My boyfriend of twelve years, Michael, was on an extended assignment in Europe, and I eventually got a hold of him as well. He had been pulling away emotionally over the last year, and I thought maybe this event would shake him up, realize how much he wanted to be with me, etc. Not so much.If you had told me at the time that ten years later I would be a single mother of two children, divorced from an abusive man that I met after Michael left, I would never have believed it. And yet, there it is.
You just never know how things are going to turn out. It’s very easy for me to start getting depressed about my current situation. Brad will never fully support his fair share of the kids’ expenses.

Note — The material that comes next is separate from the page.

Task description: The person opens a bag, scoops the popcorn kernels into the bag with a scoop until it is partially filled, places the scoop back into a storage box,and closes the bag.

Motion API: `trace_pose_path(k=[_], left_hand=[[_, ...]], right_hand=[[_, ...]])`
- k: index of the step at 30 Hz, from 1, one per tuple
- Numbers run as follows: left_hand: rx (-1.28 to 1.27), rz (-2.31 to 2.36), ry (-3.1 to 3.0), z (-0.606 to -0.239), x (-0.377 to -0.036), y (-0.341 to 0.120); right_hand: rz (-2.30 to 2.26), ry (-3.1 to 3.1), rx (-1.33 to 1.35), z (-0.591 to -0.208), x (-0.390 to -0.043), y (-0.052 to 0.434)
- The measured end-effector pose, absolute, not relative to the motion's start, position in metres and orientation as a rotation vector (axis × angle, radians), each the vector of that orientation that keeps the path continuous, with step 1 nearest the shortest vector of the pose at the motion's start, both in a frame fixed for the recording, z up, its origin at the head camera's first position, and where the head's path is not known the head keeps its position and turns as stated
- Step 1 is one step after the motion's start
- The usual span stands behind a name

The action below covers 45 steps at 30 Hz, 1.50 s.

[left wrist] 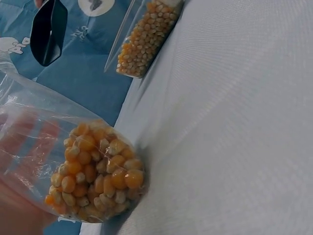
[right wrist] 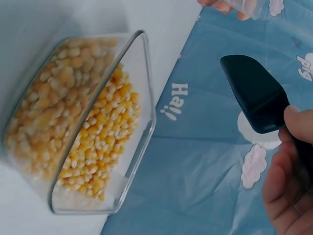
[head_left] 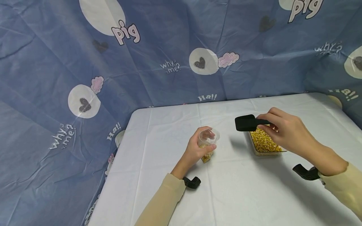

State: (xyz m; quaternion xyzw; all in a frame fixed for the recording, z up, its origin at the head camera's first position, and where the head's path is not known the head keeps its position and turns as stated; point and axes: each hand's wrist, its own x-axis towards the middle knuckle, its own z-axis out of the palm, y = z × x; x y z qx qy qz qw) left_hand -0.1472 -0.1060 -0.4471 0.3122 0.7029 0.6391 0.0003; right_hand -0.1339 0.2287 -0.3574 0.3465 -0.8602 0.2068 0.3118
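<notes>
My left hand [head_left: 195, 147] grips a clear plastic bag [left wrist: 49, 105] by its upper part, fingers and thumb curled round it and its mouth spread wide. Corn kernels [left wrist: 100, 171] fill the bag's bottom, which is close over the white table. In my right hand [head_left: 291, 133] is a black scoop [head_left: 245, 123], pinched by the handle between thumb and fingers. The scoop is held above the left side of a clear rectangular container [right wrist: 146, 98] of yellow corn kernels [head_left: 264, 140]. No kernels show in the scoop's bowl.
A white cloth [head_left: 169, 138] covers the table. Behind and to the left hangs a blue printed curtain [head_left: 158, 40]. Black wrist straps [head_left: 193, 182] with mounts sit on both forearms. The container stands right of the bag, with a gap of tabletop between.
</notes>
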Motion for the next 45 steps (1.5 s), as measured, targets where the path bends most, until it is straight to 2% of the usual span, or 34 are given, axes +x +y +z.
trace_pose_path(k=[14,24,34,45], left_hand=[[0.955,2.006,2.221,-0.454,-0.151,-0.106],[0.958,2.006,2.175,-0.427,-0.137,-0.106],[0.944,1.998,2.228,-0.455,-0.15,-0.106],[0.931,1.968,2.259,-0.456,-0.15,-0.107]], right_hand=[[0.485,-2.307,0.868,-0.366,-0.13,0.244],[0.472,-2.323,0.854,-0.372,-0.127,0.255],[0.473,-2.352,0.855,-0.374,-0.123,0.265],[0.471,-2.369,0.89,-0.38,-0.122,0.27]])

I constantly have to deal with him at the kids’ events and at hand-offs, which can be up to five or six times a week. He is always annoying, often verbally abusive, and occasionally physically intimidating. I will always be on edge when Brad is with the kids, because I don’t trust him and I don’t think I ever will.I am taking this opportunity, however, to reflect back over the last ten years and look at how far I have come and how much I have accomplished. I got over Michael’s leaving and it was truly painful - I cried every day for six months after he left in February of 2002. I have a steady job and a good income. I learned to scuba dive and went on several trips to the Caribbean. I took golf lessons, which didn’t help my game much. I took a lot of dance lessons, which did help and I thoroughly enjoyed. I took a chance on Brad – I knew it wasn’t a perfect fit, but I thought I could make it work. I made it through two complicated pregnancies, and I have two truly wonderful kids that are the light of my life to show for it.
I was in a pit of despair in my marriage, but I climbed out of it. I made the most difficult decision of my life and had my abusive husband forcibly removed from our house, in spite of how scared I was of all that was to come. I made it through the drama of the divorce, which was so much work and so stressful that at times I felt like my head was going to explode. I’ve reconnected with my family and friends through all of this and am truly enriched for it. I have a small, but very dedicated support network that I can turn to when I get stressed and need to talk.I started this blog, which has been very cathartic and provided a lot of emotional balance and perspective. I’m (barely) over the hurdle of starting to date after the divorce. I’ve put an “End Domestic Violence” magnet ribbon on my car and I plan to do more for the cause as I find opportunities.
I don’t know what the next ten years will bring, but I am hopeful that it will be rewarding and wonderful.